In each of these stages, it’s essential to keep in mind principles like reproducibility, automation, collaboration, and validation to ensure the developed models are reliable, efficient, and providing value to the organization.

Intuition#

Even though we’ve trained and thoroughly evaluated our model, the real work begins once we deploy to production. This is one of the fundamental differences between traditional software engineering and ML development. Traditionally, with rule-based, deterministic software, the majority of the work occurs at the initial stage and once deployed, our system works as we’ve defined it. But with machine learning, we haven’t explicitly defined how something works but used data to architect a probabilistic solution. This approach is subject to natural performance degradation over time, as well as unintended behavior, since the data exposed to the model will be different from what it has been trained on. This isn’t something we should be trying to avoid but rather understand and mitigate as much as possible. In this lesson, we’ll understand the shortcomings from attempting to capture performance degradation in order to motivate the need for drift detection.

System Health#

The first step to ensure that our model is performing well is to ensure that the actual system is up and running as it should. This can include metrics specific to service requests such as latency, throughput, error rates, etc. as well as infrastructure utilization such as CPU/GPU utilization, memory, etc.

  • Service Metrics:

    • Latency: Time taken to process requests.
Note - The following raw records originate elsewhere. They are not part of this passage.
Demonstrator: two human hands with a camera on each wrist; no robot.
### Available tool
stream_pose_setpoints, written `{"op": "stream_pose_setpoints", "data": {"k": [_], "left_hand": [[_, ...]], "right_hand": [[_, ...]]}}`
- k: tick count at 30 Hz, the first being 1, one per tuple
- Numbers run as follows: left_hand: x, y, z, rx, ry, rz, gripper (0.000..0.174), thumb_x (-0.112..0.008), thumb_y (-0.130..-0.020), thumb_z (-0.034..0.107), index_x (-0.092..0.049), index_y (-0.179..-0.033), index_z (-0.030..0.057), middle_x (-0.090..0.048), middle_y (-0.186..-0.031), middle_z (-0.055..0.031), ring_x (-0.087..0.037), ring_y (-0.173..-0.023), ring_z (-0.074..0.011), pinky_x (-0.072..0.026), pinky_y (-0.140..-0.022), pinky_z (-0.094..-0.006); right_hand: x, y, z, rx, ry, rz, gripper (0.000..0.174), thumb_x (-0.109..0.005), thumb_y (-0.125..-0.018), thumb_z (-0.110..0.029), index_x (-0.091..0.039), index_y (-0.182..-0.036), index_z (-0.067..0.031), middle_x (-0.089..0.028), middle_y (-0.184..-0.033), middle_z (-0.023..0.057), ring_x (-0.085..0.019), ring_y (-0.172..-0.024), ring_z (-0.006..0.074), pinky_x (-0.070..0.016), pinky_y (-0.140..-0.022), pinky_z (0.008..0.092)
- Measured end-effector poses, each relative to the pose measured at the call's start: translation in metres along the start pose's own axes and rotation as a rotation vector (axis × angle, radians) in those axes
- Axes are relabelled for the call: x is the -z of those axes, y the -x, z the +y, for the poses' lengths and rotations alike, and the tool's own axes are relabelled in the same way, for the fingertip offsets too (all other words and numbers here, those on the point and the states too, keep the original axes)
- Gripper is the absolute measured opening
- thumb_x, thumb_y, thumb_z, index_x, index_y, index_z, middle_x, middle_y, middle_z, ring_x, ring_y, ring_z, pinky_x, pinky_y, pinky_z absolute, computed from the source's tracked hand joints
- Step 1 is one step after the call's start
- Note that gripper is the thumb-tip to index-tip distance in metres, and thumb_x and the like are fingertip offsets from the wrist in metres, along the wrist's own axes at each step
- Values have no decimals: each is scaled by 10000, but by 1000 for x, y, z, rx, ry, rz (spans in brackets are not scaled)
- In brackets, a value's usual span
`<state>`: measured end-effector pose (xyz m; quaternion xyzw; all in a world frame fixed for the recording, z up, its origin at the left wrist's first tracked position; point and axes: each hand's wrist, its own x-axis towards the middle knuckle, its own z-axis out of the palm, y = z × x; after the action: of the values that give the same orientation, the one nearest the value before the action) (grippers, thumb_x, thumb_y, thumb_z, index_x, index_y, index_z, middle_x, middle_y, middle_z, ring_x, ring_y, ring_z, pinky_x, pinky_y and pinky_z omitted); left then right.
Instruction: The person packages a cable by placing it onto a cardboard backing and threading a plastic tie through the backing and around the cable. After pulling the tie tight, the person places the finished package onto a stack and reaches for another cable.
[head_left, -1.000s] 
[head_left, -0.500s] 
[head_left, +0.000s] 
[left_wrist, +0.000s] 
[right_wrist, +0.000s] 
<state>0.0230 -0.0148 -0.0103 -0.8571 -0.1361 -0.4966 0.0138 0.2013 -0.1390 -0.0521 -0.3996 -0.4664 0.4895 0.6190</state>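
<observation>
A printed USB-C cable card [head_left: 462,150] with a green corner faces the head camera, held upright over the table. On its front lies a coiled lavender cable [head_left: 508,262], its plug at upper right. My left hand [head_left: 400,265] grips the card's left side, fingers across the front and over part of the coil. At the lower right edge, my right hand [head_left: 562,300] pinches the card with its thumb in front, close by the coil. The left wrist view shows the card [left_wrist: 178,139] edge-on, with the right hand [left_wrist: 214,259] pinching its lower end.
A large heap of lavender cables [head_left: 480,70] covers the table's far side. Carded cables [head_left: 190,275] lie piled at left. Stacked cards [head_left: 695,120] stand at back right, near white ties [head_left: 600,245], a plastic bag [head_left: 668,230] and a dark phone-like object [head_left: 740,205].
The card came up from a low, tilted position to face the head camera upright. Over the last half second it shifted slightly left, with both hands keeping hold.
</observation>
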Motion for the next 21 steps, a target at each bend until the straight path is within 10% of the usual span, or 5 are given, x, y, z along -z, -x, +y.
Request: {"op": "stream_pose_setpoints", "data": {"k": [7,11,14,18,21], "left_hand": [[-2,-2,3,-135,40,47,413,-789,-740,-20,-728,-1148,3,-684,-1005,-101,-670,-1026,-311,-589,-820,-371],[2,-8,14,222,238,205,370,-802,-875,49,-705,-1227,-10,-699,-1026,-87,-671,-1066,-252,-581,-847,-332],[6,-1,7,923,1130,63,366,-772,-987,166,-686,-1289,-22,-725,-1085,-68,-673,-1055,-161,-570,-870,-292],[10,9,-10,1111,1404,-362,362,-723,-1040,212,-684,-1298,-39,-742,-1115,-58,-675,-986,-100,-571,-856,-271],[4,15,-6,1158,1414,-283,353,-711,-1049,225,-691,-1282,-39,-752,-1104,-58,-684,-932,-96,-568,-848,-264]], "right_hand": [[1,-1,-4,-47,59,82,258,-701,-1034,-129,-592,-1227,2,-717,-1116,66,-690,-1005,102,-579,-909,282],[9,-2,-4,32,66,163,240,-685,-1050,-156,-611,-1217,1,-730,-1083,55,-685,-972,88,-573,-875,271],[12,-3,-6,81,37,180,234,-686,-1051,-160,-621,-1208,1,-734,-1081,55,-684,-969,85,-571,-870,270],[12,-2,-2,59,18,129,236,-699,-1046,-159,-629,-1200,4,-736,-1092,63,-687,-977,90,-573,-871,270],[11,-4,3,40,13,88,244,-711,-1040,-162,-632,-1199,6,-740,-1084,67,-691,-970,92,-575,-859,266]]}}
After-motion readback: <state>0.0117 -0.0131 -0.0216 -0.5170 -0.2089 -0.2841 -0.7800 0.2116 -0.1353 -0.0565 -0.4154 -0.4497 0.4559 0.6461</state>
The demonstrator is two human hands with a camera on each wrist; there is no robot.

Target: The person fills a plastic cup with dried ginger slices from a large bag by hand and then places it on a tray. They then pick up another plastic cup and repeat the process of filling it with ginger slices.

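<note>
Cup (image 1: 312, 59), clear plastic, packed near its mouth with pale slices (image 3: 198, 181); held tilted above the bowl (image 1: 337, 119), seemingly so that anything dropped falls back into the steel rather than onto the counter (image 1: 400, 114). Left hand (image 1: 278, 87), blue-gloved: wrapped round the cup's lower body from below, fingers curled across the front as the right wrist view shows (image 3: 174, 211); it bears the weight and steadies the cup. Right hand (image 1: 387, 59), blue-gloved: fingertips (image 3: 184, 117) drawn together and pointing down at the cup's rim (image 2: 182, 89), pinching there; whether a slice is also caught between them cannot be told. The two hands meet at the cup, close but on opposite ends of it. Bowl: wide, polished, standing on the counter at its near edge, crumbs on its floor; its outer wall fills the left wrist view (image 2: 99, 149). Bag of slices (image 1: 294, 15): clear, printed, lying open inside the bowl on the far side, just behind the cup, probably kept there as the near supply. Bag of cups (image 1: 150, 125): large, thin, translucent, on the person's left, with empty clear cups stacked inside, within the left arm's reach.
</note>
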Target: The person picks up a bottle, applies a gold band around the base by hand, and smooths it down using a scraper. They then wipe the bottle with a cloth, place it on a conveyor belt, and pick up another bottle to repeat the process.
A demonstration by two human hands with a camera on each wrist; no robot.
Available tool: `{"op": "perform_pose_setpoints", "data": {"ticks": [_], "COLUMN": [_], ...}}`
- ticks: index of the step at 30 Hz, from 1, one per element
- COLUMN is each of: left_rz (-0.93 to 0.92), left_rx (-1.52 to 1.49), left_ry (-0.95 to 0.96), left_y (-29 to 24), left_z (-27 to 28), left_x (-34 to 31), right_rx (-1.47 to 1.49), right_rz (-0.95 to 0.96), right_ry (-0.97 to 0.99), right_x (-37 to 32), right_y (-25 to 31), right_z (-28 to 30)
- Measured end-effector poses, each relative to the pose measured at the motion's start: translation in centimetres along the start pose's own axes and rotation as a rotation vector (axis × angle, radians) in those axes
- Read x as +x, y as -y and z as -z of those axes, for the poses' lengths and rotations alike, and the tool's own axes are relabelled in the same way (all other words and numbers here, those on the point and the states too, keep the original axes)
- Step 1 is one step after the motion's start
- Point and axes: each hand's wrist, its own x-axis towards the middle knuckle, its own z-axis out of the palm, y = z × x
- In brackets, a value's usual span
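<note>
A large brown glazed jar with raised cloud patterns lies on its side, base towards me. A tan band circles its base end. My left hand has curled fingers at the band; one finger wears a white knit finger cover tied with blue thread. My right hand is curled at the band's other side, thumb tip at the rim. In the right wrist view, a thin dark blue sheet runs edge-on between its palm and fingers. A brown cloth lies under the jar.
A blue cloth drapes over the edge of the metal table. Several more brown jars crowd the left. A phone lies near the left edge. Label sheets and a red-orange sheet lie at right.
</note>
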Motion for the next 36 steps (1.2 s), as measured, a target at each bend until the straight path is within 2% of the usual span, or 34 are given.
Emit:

    • Throughput: Number of requests processed per unit time.

    • Error Rates: Frequency of failed requests.

  • Infrastructure Metrics:

    • CPU/GPU Utilization: Resource usage of the hardware.

    • Memory Consumption: Amount of memory used by the system.

Fortunately, most cloud providers and even orchestration layers will provide this insight into our system’s health for free through a dashboard. In the event we don’t, we can easily use Grafana, Datadog, etc. to ingest system performance metrics from logs to create a customized dashboard and set alerts. If you use AWS for example, you can use AWS CloudWatch to monitor your system’s health.

Categorizing Drift Types#

We use a table from madewithml to illustrate the different types of drift.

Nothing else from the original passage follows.